I want a meal, and I want a drink too. But, more than food and alcohol, I crave an end to my boredom, so I walk a few blocks into downtown and head into a high-end business hotel. I sit at the bar and order steak frites and a gin and tonic. Both are perfect.
There are several businessmen at the bar with me, all separated by at least one empty chair. Half of them watch me in the mirror above the bar. I watch the news channel behind the bartender’s head.
As soothing as my easy new work is, my brain is starting to crave exercise. Business stories slide across the crawler, and it’s news I haven’t heard before. That never happened in Kuala Lumpur. I heard about most international trade news before it ever hit the business channels.
I finish my first drink, and before I set it down, a man in a suit approaches. “Buy you another?” he asks. I turn to look straight into his face. He’s well over fifty and his cheeks and nose are already pink from alcohol. His suit is expensive and he’s not bad-looking, but I imagine his face turning beet red as he pumps furiously above me.
I don’t pretend to be insulted, nor am I flattered by his attention. This has nothing to do with me. I could be anyone. I am a woman with a hole he can fill. He might have a chance to screw me, so he may as well try.
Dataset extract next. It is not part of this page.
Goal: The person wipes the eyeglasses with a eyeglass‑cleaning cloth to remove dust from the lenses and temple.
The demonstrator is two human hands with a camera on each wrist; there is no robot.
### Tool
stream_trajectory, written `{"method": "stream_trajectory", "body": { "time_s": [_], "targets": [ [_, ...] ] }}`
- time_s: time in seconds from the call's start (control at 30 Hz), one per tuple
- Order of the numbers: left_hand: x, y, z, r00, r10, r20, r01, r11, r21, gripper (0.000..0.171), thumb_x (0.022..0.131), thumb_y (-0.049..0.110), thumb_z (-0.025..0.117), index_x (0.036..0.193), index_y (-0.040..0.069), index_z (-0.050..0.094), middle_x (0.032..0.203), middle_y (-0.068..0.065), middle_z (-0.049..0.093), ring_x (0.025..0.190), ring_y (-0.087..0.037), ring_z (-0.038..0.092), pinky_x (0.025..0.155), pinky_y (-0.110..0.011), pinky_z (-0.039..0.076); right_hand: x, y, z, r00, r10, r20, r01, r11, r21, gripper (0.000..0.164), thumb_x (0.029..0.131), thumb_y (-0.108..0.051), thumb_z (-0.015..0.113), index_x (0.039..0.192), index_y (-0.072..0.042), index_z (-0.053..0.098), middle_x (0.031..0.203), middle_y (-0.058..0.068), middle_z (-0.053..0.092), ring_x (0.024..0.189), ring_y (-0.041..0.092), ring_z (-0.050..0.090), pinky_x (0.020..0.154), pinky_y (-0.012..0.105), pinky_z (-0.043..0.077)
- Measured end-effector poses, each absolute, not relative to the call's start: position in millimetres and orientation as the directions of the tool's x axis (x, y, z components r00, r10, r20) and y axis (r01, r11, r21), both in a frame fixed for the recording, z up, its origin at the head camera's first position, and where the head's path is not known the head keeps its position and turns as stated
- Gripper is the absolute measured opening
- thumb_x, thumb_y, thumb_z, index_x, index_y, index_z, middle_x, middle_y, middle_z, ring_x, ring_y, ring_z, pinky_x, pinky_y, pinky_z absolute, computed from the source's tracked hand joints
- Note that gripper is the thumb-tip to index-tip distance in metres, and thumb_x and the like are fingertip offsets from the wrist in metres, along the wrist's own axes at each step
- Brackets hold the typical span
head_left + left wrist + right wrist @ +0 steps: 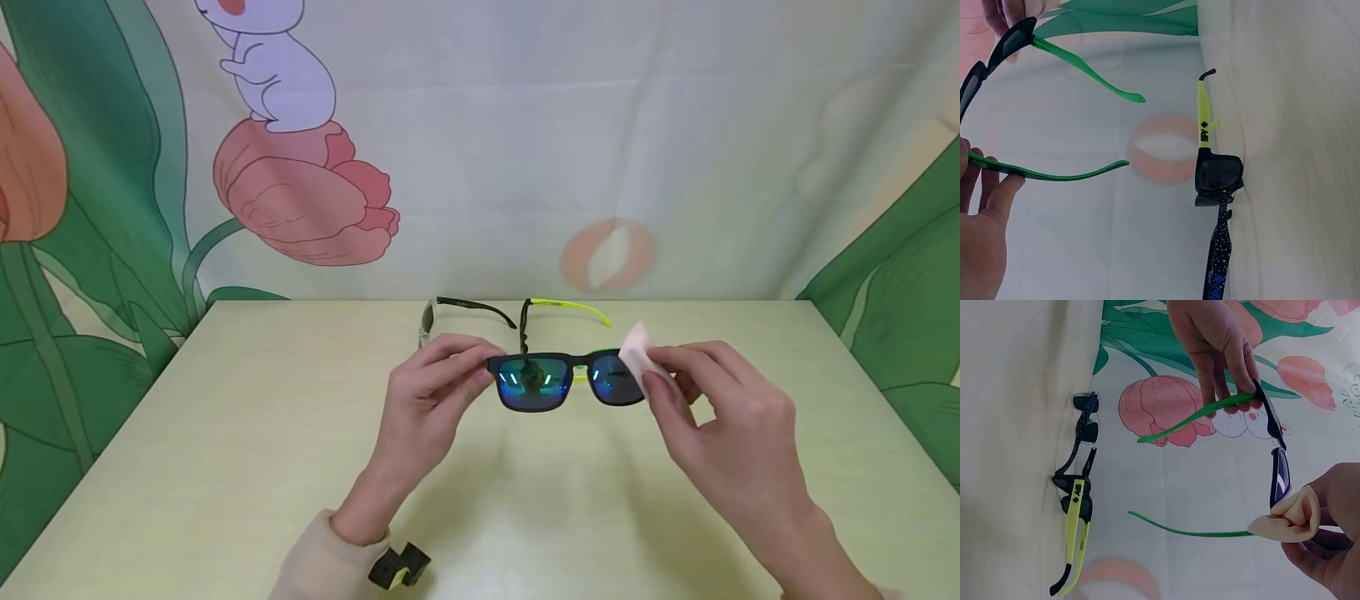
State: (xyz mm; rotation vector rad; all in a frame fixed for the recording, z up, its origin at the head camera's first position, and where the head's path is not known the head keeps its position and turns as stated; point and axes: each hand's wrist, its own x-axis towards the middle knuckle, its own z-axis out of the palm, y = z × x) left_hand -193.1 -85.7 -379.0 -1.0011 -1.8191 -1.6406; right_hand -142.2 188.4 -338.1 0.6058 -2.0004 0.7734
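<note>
A pair of sunglasses (534, 385) with a black front, blue-green mirrored lenses and green temples is held up above the table. My left hand (429, 396) pinches it at the hinge end, thumb below and fingers above. My right hand (735, 429) pinches a small pale cloth (636, 354) folded around the other end of the frame, covering the outer edge of that lens. In the right wrist view the cloth (1297, 515) wraps the hinge corner, and the green temple (1210, 534) sticks out from it. Both temples are unfolded and point away from me.
Behind stand sunglasses with yellow temples (1074, 512) and a clear-fronted pair (1088, 428) with dark speckled temples, both near the back edge of the pale wooden table (247, 433). A printed curtain (480, 167) hangs right behind the table.
</note>
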Motion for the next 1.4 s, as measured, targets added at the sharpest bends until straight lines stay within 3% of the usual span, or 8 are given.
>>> {"method": "stream_trajectory", "body": {
  "time_s": [0.33, 0.53, 0.77, 1.07, 1.2, 1.33, 1.4],
  "targets": [
    [-197, -86, -376, -0.638, 0.165, 0.752, 0.748, -0.099, 0.656, 0.022, 0.096, 0.003, 0.070, 0.112, -0.011, 0.073, 0.112, -0.020, 0.066, 0.103, -0.026, 0.065, 0.087, -0.034, 0.060, -142, 188, -327, -0.471, -0.123, 0.873, -0.677, 0.685, -0.269, 0.017, 0.083, -0.007, 0.071, 0.097, 0.001, 0.077, 0.086, 0.006, 0.069, 0.069, 0.009, 0.056, 0.052, 0.011, 0.042],
    [-198, -85, -375, -0.639, 0.179, 0.748, 0.739, -0.126, 0.662, 0.023, 0.097, 0.003, 0.069, 0.114, -0.012, 0.072, 0.113, -0.017, 0.066, 0.103, -0.026, 0.065, 0.088, -0.035, 0.060, -140, 184, -326, -0.466, -0.146, 0.873, -0.693, 0.674, -0.257, 0.020, 0.087, -0.012, 0.069, 0.098, 0.002, 0.077, 0.089, 0.006, 0.069, 0.069, 0.010, 0.058, 0.056, 0.010, 0.045],
    [-200, -81, -376, -0.634, 0.195, 0.749, 0.739, -0.132, 0.660, 0.021, 0.094, -0.003, 0.070, 0.113, -0.013, 0.072, 0.113, -0.019, 0.066, 0.106, -0.028, 0.064, 0.088, -0.037, 0.060, -140, 174, -329, -0.439, -0.198, 0.876, -0.726, 0.653, -0.216, 0.036, 0.101, -0.030, 0.059, 0.098, 0.001, 0.077, 0.089, 0.006, 0.068, 0.067, 0.010, 0.061, 0.062, 0.013, 0.052],
    [-202, -77, -378, -0.610, 0.214, 0.763, 0.760, -0.113, 0.640, 0.020, 0.093, -0.009, 0.069, 0.112, -0.011, 0.073, 0.110, -0.019, 0.067, 0.104, -0.028, 0.065, 0.087, -0.039, 0.060, -143, 171, -335, -0.432, -0.243, 0.869, -0.742, 0.644, -0.189, 0.038, 0.104, -0.033, 0.058, 0.099, 0.000, 0.076, 0.088, 0.005, 0.067, 0.068, 0.009, 0.059, 0.062, 0.016, 0.054],
    [-202, -78, -377, -0.611, 0.219, 0.761, 0.763, -0.094, 0.640, 0.021, 0.092, -0.012, 0.069, 0.112, -0.010, 0.074, 0.111, -0.018, 0.067, 0.103, -0.028, 0.065, 0.087, -0.039, 0.060, -146, 178, -337, -0.452, -0.244, 0.858, -0.727, 0.658, -0.195, 0.033, 0.102, -0.029, 0.060, 0.100, 0.000, 0.076, 0.088, 0.005, 0.067, 0.067, 0.010, 0.059, 0.062, 0.015, 0.053],
    [-203, -80, -377, -0.615, 0.218, 0.758, 0.761, -0.086, 0.643, 0.022, 0.091, -0.012, 0.069, 0.113, -0.010, 0.074, 0.111, -0.018, 0.067, 0.103, -0.028, 0.065, 0.086, -0.038, 0.061, -147, 187, -337, -0.513, -0.246, 0.822, -0.697, 0.678, -0.233, 0.017, 0.090, -0.010, 0.073, 0.102, 0.002, 0.075, 0.089, 0.005, 0.067, 0.068, 0.011, 0.059, 0.061, 0.013, 0.050],
    [-203, -81, -377, -0.613, 0.215, 0.760, 0.764, -0.087, 0.640, 0.022, 0.091, -0.011, 0.070, 0.113, -0.010, 0.074, 0.110, -0.018, 0.067, 0.102, -0.028, 0.065, 0.085, -0.037, 0.061, -148, 191, -337, -0.534, -0.239, 0.811, -0.685, 0.684, -0.250, 0.022, 0.080, 0.002, 0.078, 0.102, 0.002, 0.075, 0.089, 0.006, 0.067, 0.068, 0.011, 0.059, 0.060, 0.011, 0.048]
  ]
}}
It’s that simple. He didn’t even bother slipping off his wedding ring.
“No.” I turn back to the television and raise a hand to signal the bartender.
“Same?” the bartender asks. I nod. The man in the suit walks away.
“In town for work?” the barkeep asks as he makes my drink. It’s nice of him to make conversation with a woman being bothered by men at his bar. He has the jaded air of a man who’s been serving drinks for a long time, but he’s still young. Twenty-eight, maybe, though he could have a baby face under that beard.
“I live here, actually.”
His dark eyebrows fly high. “Really? We don’t get many locals in here.”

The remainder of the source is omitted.